En el caso de España, la falta de democracia interna en algunos partidos, la falta de explicación de un modelo alternativo de sociedad y por tanto de país, junto con el fracaso de ciertos intentos de reeditar procesos de convergencia que obtuvieron buenos resultados en las elecciones autonómicas y principalmente municipales, hasta el punto que accedieron a los gobiernos en algunos casos, puede hacer naufragar los deseos de cambio que tienen la mayoría de los ciudadanos.

Para conjurar esta peligro, que es real, en un panorama muy fragmentado, pero con dos grandes formaciones políticas, una la izquierda, el Partido Socialista Obrero Español (PSOE), y otra a la derecha, el Partido Popular (PP), el principal partido de la oposición, y por tanto alternativa real de gobierno, debe aglutinar en torno a él a la mayoría social de progreso que quiere una España con igualdad, con derechos y con bienestar para todos los ciudadanos. Quedan tres meses para que el PSOE logre que la ilusión mayoritaria del cambio que recorre las calles de España se transforme en una mayoría política en las urnas y en las Cortes Generales.

Y para lograrlo, se cuenta, a priori, con una ventaja. En España, según el barómetro del CIS del mes de septiembre, la mayoría de los ciudadanos se auto-ubica ideológicamente en la izquierda. Concretamente, en una escala que va de 1 (izquierda) a 10 (derecha), el 59,1 por ciento de los españoles se auto-ubica entre el uno y el cinco. Y un 50,5 por ciento son los que se sitúan entre el tres y el cinco en esa escala.

Si la situación económica general de España, según el CIS, es calificada por un 65,6 por ciento de los ciudadanos como mala o muy mala. El cambio es posible.

Si la situación política es calificada por un 71,4 por ciento de los ciudadanos como mala o muy mala.

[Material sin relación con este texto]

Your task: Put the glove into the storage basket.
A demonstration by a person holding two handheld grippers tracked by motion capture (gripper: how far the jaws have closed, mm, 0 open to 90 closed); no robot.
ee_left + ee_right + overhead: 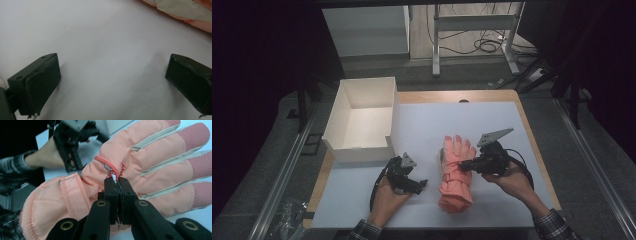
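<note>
A person seated at the bottom edge of the high view works two hand-held grippers over a pale sheet covering a wooden table (pixel 534 150). At the lower centre of that frame lies a salmon-pink padded glove (pixel 455 172), flat on the sheet with its fingers pointing toward the top of the frame and its cuff toward the person. The right gripper (pixel 463 164), held in the right hand (pixel 513 180) at centre right, reaches in from the glove's right side; seen from its own camera, its jaws are pressed together at the centre of the frame, pinching a small white tab at the red-trimmed zipper on the back of the glove (pixel 140 170). The left gripper (pixel 423 183), in the left hand (pixel 387 196) at lower centre left, sits just beside the glove's left edge without touching it; its own camera shows the jaws spread wide apart over bare sheet, with a strip of the glove (pixel 185 11) in the upper right corner. An open white cardboard box (pixel 343 112) stands at the upper left of the table, well apart from the glove. Plaid sleeves show at both wrists. Cables (pixel 484 45) lie on the floor beyond the table, at top centre.
</note>
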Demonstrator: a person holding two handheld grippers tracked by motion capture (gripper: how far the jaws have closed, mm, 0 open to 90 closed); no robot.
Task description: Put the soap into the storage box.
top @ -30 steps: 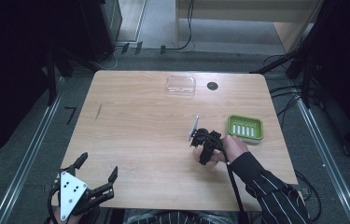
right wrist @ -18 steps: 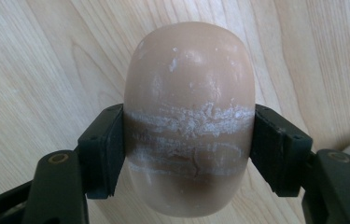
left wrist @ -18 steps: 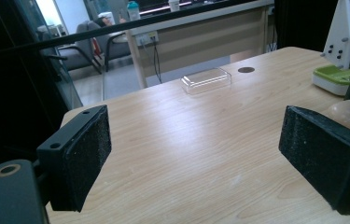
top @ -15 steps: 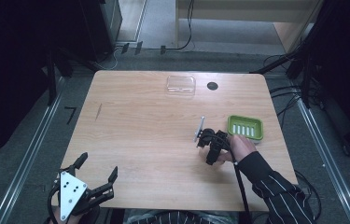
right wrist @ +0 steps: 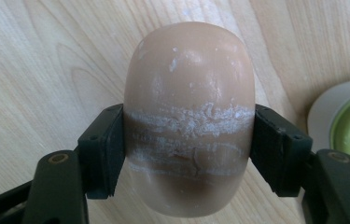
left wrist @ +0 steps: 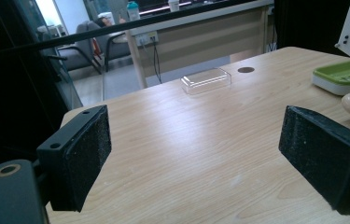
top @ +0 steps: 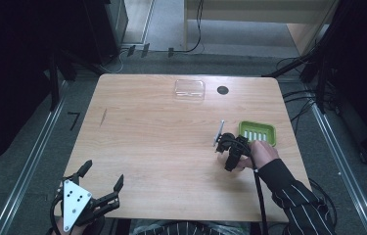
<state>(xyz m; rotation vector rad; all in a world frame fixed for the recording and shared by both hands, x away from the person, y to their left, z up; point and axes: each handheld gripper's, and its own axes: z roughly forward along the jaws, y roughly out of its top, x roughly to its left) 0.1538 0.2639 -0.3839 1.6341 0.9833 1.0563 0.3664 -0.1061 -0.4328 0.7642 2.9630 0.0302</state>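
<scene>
Right tool (right wrist: 189,154): jaws closed on a tan bar of soap (right wrist: 189,116), pads pressing its two long sides about the middle. White scuffed bands run across the bar where the pads sit. Gripping across the narrow width leaves the rounded end sticking out free ahead of the jaws, which suits laying it down flat.

In the high view the right tool (top: 231,149) is over the bench (top: 147,132), just beside the near-left corner of the green soap dish (top: 257,132). Soap appears to be clear of the wood, though the angle is too steep to be sure. Dish has a slatted green insert, nothing in it; judged to be where the soap is headed, a short move away.

Left tool (top: 103,188): parked at the near-left bench edge, jaws wide apart, nothing between them. The pads (left wrist: 88,144) frame bare wood. Well apart from the work, so judged idle.

A clear plastic lid (top: 190,89) lies at the far edge, beside a dark round hole (top: 222,90). Probably the dish cover, set out of the way.
</scene>
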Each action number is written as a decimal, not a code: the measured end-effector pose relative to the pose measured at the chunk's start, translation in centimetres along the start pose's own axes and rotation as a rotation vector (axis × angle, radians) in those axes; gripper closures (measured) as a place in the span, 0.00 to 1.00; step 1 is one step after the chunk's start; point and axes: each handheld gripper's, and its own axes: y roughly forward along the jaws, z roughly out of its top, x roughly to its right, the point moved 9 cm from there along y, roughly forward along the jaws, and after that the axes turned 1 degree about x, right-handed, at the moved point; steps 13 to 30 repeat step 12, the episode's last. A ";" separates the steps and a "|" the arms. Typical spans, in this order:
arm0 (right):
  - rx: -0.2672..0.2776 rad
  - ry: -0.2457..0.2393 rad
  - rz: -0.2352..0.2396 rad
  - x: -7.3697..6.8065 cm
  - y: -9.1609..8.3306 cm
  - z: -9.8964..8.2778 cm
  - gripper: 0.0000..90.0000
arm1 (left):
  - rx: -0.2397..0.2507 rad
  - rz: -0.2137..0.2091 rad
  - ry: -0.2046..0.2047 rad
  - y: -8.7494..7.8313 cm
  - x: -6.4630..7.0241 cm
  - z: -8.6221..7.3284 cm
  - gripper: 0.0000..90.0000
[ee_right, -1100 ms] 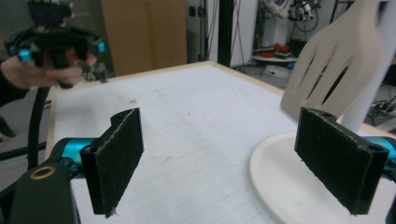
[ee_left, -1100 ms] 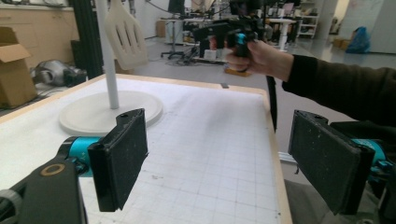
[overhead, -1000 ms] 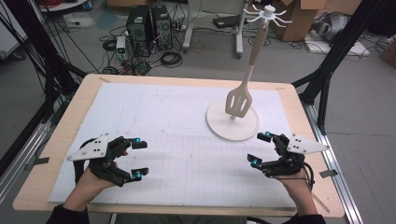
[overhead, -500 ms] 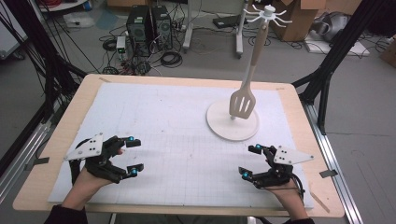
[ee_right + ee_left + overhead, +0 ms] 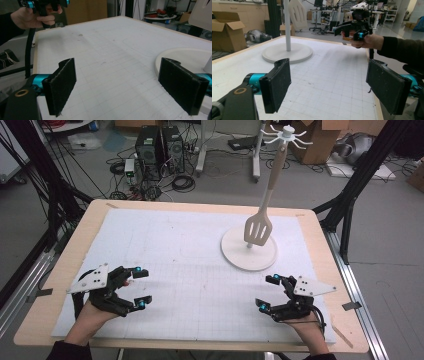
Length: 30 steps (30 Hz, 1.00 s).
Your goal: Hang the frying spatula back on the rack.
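Grey floor strewn with cables, computer towers (image 5: 160,149) and cardboard boxes lay beyond the desk (image 5: 100,212), whose white gridded mat (image 5: 190,270) carried a round-based stand (image 5: 249,254) on its far right part, a slotted spatula (image 5: 258,227) hanging against the pole. From the high view, the left hand-held gripper (image 5: 140,287) hovered well left of the stand near the front edge, jaws spread wide around nothing; the right hand-held gripper (image 5: 267,292) sat just in front of the stand, equally open and empty.

The left gripper view showed its pads (image 5: 277,85) wide apart above bare mat, stand base (image 5: 287,52) beyond.

The right gripper view showed pads (image 5: 61,85) wide apart, holding nothing, the stand's base (image 5: 180,56) just past the right pad.
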 end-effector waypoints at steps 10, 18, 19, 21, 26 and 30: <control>-0.005 -0.010 0.002 0.0 0.1 -0.1 0.15 | -0.004 -0.001 -0.001 -0.1 0.0 0.0 0.23; -0.004 -0.005 0.005 0.0 0.0 0.0 0.15 | -0.005 -0.001 0.000 0.0 0.0 0.0 0.23; -0.004 -0.005 0.005 0.0 0.0 0.0 0.15 | -0.005 -0.001 0.000 0.0 0.0 0.0 0.23; -0.004 -0.005 0.005 0.0 0.0 0.0 0.15 | -0.005 -0.001 0.000 0.0 0.0 0.0 0.23; -0.004 -0.005 0.005 0.0 0.0 0.0 0.15 | -0.005 -0.001 0.000 0.0 0.0 0.0 0.23; -0.004 -0.005 0.005 0.0 0.0 0.0 0.15 | -0.005 -0.001 0.000 0.0 0.0 0.0 0.23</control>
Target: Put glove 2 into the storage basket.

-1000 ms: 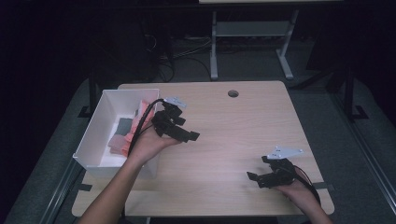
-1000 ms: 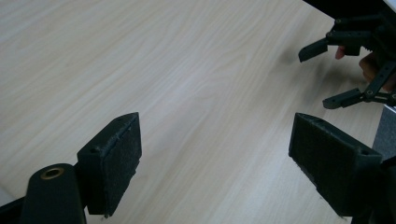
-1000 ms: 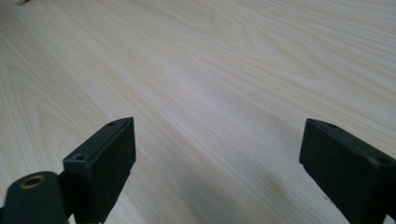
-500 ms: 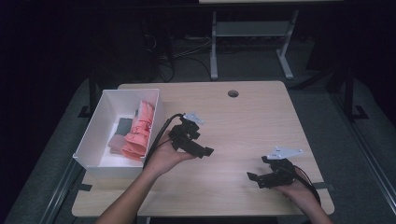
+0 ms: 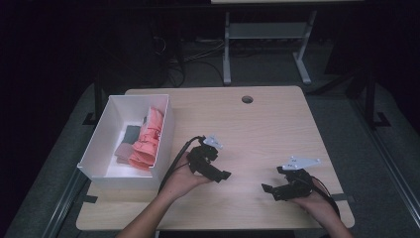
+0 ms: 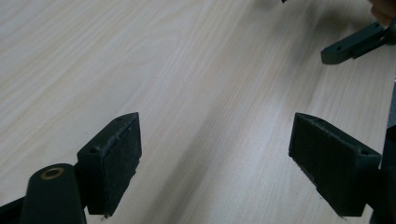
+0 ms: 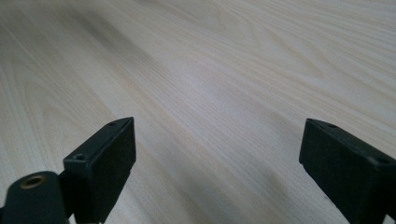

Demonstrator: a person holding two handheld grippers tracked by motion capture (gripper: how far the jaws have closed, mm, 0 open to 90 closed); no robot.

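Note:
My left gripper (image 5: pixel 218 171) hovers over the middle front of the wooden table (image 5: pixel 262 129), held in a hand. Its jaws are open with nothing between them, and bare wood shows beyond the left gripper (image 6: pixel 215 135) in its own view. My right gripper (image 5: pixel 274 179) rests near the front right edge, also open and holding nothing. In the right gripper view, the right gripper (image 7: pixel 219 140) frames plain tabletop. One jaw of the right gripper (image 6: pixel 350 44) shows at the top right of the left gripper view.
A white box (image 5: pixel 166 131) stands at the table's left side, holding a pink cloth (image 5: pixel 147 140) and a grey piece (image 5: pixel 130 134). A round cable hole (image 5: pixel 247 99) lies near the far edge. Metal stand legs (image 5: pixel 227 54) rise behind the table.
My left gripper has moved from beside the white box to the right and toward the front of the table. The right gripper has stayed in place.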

El cambio es posible.

Si los principales problemas para los españoles son: primero el paro, para un 78,6 por ciento; segundo, la corrupción y el fraude, para un 39,5 por ciento; tercero, los problemas de índole económico, para un 25,3 por ciento; cuarto, los políticos en general, los partidos y la política, para 21,7 por ciento; quinto, la sanidad, para un 10,7 por ciento; sexto, los problemas de índole social, para el 9,6 por ciento; séptimo, la educación, para un 9,4 por ciento; y octavo, la inmigración, para un 7,7 por ciento. Y se trasladan a los ciudadanos las alternativas para esas necesidades frente a los recortes de Rajoy, el cambio es posible.

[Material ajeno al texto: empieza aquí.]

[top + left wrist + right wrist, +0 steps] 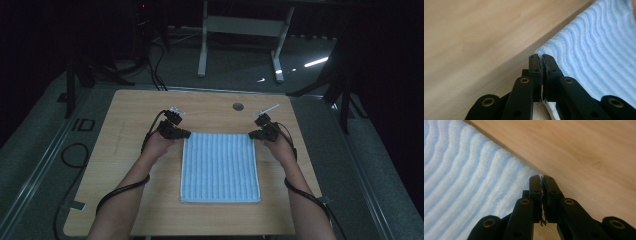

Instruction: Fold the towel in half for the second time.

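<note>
A person's left gripper (pixel 183 134) and right gripper (pixel 254 134) each clamp a far corner of the light-blue ribbed square cloth (pixel 220 167) lying flat on the pale wooden table (pixel 125 165), jaws pinched tight on the fabric, seemingly ready to lift and fold it.

Left gripper (pixel 541 58): two black jaws rising from the bottom edge, pressed together on a corner of the cloth, a sliver of white hem between them.
Cloth (pixel 599 57): pale blue, ribbed, lifted at the pinched corner, spreading up and right.
Counter (pixel 474 37): light wood grain, left and top.
</note>
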Available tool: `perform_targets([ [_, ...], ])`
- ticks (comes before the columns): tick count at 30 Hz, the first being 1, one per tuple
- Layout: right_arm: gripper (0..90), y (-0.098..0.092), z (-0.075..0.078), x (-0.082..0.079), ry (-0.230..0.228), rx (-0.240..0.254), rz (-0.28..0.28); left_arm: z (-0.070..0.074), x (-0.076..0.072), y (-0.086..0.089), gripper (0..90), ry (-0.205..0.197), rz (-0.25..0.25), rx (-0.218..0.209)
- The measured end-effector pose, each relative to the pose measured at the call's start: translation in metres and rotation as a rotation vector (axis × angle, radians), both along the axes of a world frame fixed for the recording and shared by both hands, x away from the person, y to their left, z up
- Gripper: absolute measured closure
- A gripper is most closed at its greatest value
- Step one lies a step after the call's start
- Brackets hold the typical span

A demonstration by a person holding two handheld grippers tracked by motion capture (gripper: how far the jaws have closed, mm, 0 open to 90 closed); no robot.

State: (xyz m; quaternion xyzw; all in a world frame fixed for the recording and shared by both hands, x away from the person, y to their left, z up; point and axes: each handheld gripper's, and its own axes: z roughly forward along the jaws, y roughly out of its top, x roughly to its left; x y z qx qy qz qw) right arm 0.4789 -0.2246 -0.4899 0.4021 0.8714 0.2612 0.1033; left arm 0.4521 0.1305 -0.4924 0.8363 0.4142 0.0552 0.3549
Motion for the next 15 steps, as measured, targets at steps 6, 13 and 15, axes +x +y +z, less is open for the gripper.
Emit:
perform_targets([
  [6, 87.2, -0.003, 0.021, -0.011, -0.065, 0.025, 0.016, 0.019, -0.011, 0.005, 85.9, -0.051, -0.015, 0.004],
  [13, 87.5, -0.005, 0.040, -0.038, -0.141, 0.068, 0.056, 0.036, -0.031, 0.013, 85.9, -0.087, -0.034, -0.027],
  [15, 87.5, -0.006, 0.043, -0.045, -0.157, 0.063, 0.068, 0.040, -0.041, 0.012, 85.8, -0.109, -0.038, -0.023],
])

En el cuento de Navidad que Rajoy nos quiere presentar, un 75,6 por ciento de los españoles, según el CIS, se considera bastante feliz. El cree que lo son por sus políticas, nosotros sabemos que es porque las navidades las pasaremos sin él. De nosotros depende el final del cuento, porque en este caso estamos decidiendo sobre nuestras vidas y las de nuestros hijos. Ya lo dijo Lincoln, “una papeleta de voto es más fuerte que una bala de fusil”.